- What needs to be done
Copy exactly, and only, the lines between the start of the entries below and the line containing "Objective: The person", both inclusive. Omit pictures.

- Exercise inputs
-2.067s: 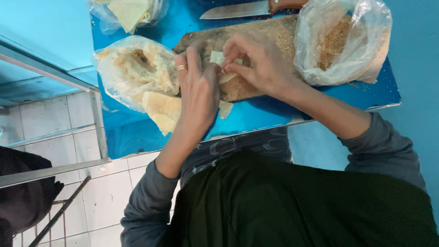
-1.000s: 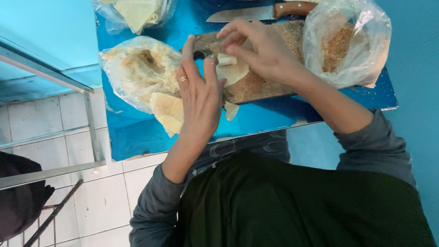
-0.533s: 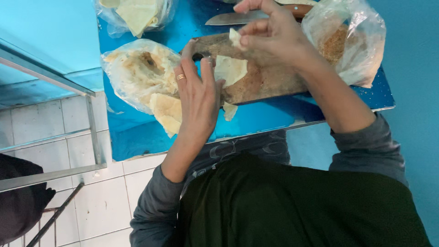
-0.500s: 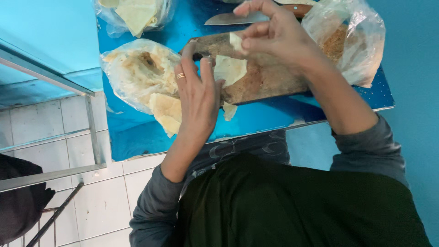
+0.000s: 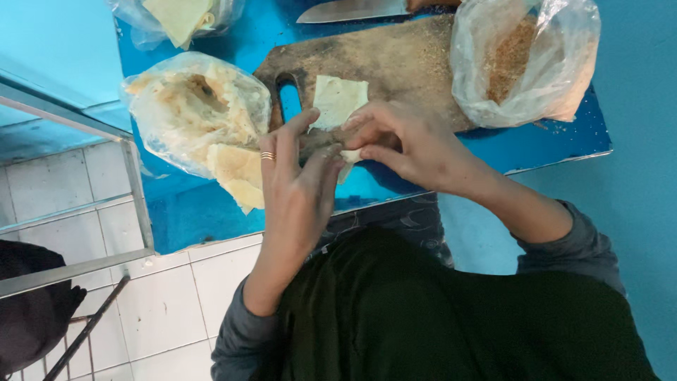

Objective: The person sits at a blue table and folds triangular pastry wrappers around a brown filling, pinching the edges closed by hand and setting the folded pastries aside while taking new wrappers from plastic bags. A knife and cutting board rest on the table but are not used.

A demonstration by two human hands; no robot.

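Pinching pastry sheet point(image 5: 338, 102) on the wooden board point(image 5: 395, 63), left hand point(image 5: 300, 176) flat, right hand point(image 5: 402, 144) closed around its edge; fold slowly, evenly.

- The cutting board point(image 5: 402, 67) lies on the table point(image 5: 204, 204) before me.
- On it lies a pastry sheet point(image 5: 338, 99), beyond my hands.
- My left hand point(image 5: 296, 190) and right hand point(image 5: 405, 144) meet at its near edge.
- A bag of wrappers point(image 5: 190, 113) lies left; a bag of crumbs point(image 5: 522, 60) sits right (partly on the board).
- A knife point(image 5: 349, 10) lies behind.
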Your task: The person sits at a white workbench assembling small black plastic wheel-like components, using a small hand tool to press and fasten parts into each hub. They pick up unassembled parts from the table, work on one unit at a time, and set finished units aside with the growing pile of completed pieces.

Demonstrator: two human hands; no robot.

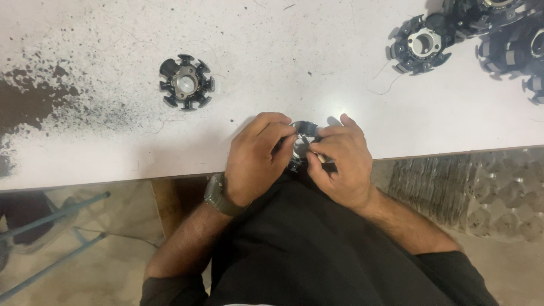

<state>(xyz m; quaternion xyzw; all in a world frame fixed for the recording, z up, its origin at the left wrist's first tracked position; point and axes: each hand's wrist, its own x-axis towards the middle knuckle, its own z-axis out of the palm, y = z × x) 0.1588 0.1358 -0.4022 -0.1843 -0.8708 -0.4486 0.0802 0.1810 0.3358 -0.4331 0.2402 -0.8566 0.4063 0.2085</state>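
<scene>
Black toothed stator core (302, 148) sits clamped between left hand (258, 158) and right hand (340, 164) at the white table (283, 68) edge, equally close to both.

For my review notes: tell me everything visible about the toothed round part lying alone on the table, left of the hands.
The lone stator core is a round, dark part with stubby T-shaped teeth radiating outward around a lighter grey metal hub with a central bore. It looks like metal with black plastic covering on the teeth. It lies flat on the white table, beside a patch of dark specks, apart from both hands and touching nothing else.
</scene>
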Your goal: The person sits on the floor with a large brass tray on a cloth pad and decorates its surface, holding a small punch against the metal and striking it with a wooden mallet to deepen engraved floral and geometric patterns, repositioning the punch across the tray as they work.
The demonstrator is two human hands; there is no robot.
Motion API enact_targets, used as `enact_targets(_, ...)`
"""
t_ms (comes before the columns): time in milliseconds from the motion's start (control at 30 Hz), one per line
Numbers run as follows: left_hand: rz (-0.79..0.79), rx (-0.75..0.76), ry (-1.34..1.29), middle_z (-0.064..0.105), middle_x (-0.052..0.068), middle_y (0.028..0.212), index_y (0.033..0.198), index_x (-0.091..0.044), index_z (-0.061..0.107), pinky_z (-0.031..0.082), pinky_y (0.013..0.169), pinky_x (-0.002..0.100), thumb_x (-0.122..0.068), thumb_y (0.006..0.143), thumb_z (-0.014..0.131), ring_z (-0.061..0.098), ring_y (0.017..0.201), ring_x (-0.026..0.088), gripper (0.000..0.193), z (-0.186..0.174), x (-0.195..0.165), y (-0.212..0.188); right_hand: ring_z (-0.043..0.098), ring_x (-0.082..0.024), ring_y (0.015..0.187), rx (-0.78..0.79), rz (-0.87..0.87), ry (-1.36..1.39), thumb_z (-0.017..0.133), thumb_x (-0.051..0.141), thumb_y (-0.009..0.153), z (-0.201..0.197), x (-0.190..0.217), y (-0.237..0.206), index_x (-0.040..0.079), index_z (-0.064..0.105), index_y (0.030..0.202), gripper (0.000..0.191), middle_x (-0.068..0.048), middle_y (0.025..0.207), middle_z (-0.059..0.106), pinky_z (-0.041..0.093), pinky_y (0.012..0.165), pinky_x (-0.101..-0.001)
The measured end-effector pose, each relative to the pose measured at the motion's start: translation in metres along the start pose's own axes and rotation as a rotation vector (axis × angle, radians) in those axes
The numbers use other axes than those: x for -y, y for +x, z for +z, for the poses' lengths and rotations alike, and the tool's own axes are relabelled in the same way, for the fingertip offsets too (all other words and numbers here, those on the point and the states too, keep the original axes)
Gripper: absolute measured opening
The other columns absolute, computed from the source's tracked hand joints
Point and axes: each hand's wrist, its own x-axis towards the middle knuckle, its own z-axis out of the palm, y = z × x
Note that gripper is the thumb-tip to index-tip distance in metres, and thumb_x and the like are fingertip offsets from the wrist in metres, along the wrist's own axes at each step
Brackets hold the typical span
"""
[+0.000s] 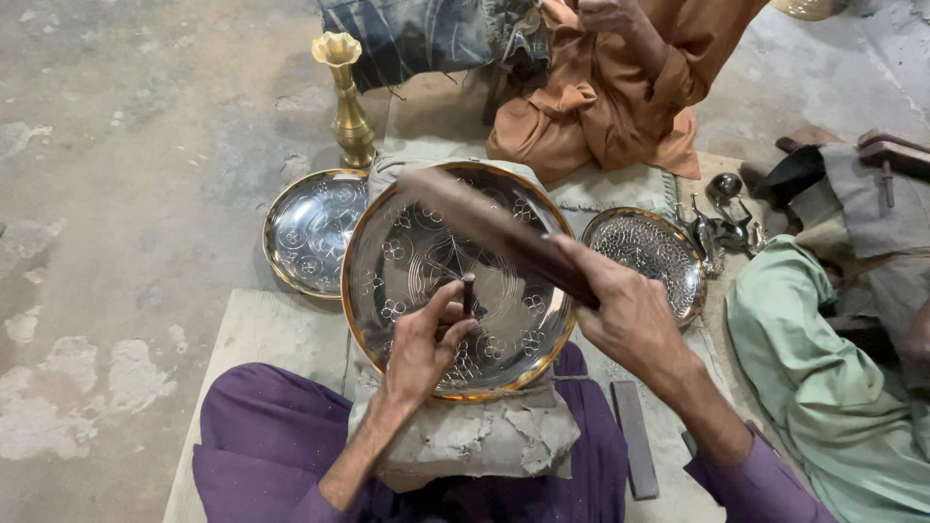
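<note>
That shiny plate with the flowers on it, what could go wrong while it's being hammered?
The wooden mallet in the right hand could miss the small chisel and hit the left hand pinching it. A slipped chisel might scratch the engraved plate. The plate sits tilted on a cloth pad, so it may shift.

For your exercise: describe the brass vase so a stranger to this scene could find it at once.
Start at the big engraved plate in the middle, which the person's left hand touches. Go up and left past the smaller plate lying flat on the floor. The brass vase stands behind it, the only tall, upright, flared golden piece.
</note>
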Motion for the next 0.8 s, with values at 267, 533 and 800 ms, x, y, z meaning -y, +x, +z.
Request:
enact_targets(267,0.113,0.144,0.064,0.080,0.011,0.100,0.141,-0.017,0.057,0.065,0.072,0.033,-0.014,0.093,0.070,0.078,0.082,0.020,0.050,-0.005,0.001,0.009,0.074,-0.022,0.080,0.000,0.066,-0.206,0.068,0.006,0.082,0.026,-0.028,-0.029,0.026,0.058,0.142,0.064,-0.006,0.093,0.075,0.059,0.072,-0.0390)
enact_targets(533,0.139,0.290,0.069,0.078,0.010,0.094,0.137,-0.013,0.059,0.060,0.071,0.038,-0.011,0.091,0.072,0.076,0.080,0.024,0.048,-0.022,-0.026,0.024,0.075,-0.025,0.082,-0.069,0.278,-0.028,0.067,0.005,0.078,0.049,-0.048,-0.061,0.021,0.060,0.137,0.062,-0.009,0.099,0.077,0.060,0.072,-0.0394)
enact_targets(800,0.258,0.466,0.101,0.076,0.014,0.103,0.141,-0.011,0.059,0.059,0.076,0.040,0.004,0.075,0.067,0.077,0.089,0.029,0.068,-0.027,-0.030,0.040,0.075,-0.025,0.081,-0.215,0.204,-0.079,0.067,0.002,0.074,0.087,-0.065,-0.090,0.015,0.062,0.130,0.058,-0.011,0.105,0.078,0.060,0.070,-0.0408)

- Finished exercise
-2.067s: 
-1.000s: 
-0.533s: 
-0.500s: 
+0.000s: 

Objective: The person sits at a blue table and folds triangular pastry wrappers around a brown filling, pinching the edges closed by hand and setting the folded pastries aside while taking new wrappers from plastic bags. A knife and cutting board rest on the table but are not used.

No further answer will be given.